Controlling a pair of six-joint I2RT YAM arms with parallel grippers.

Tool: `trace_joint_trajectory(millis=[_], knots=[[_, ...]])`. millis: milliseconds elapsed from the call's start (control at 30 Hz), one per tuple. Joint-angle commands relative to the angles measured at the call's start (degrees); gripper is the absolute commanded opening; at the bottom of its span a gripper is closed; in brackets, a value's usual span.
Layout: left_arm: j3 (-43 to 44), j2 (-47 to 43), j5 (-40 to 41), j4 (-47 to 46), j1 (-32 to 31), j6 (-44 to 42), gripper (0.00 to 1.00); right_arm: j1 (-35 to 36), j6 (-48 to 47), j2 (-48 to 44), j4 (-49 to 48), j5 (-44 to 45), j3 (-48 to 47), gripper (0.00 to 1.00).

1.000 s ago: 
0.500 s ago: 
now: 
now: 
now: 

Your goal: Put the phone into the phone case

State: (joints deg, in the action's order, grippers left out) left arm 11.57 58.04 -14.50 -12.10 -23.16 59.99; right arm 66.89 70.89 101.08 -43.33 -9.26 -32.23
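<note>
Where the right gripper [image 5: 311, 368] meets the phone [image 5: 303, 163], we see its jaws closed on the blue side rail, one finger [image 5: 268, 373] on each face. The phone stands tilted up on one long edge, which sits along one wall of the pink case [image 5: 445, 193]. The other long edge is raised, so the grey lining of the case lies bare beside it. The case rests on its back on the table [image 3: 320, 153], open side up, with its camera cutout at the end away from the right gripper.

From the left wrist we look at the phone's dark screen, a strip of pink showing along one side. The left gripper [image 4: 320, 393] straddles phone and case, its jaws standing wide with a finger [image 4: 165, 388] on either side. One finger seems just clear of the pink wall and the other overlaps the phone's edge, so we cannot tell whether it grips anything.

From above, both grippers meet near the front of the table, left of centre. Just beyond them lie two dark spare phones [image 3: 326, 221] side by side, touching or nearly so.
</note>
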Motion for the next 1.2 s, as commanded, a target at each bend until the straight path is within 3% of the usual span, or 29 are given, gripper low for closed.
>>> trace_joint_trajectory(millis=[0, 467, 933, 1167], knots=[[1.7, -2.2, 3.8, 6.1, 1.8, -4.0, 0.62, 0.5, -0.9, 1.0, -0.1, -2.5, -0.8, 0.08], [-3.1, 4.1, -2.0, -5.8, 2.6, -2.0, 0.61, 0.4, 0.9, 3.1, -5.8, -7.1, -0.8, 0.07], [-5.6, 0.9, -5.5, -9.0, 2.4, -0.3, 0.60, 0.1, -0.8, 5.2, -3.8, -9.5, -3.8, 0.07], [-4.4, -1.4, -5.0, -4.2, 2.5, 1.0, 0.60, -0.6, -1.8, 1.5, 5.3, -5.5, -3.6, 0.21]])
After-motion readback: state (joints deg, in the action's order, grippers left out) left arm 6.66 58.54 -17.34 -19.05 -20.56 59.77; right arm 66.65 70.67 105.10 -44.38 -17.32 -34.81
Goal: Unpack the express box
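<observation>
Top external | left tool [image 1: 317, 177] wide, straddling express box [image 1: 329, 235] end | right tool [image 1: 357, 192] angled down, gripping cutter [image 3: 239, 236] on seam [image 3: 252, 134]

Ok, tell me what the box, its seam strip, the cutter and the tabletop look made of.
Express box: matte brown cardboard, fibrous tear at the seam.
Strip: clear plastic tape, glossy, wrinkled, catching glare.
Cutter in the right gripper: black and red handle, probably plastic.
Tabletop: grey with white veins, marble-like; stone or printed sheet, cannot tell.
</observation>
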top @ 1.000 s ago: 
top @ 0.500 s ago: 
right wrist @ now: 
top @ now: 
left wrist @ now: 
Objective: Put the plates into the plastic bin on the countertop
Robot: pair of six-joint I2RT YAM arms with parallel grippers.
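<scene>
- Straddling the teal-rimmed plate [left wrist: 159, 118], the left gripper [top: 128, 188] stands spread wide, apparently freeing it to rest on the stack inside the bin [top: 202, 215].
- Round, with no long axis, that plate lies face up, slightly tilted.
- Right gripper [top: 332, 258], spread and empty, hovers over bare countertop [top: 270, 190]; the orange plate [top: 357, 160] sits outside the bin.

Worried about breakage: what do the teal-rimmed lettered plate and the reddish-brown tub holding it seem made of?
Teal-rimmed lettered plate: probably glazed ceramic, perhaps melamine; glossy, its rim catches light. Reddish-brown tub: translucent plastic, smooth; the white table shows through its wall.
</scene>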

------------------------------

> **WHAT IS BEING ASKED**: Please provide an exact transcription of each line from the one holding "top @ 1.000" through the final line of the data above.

> **RESULT OF THIS EXERCISE**:
top @ 1.000 s ago: 
top @ 0.500 s ago: 
right wrist @ now: 
top @ now: 
left wrist @ now: 
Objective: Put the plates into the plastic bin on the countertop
Robot: pair of six-joint I2RT YAM arms with parallel grippers.
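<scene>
- Straddling the teal-rimmed plate [left wrist: 159, 118], the left gripper [top: 128, 188] stands spread wide, apparently freeing it to rest on the stack inside the bin [top: 202, 215].
- Round, with no long axis, that plate lies face up, slightly tilted.
- Right gripper [top: 332, 258], spread and empty, hovers over bare countertop [top: 270, 190]; the orange plate [top: 357, 160] sits outside the bin.

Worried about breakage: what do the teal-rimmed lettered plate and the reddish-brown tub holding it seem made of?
Teal-rimmed lettered plate: probably glazed ceramic, perhaps melamine; glossy, its rim catches light. Reddish-brown tub: translucent plastic, smooth; the white table shows through its wall.
</scene>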

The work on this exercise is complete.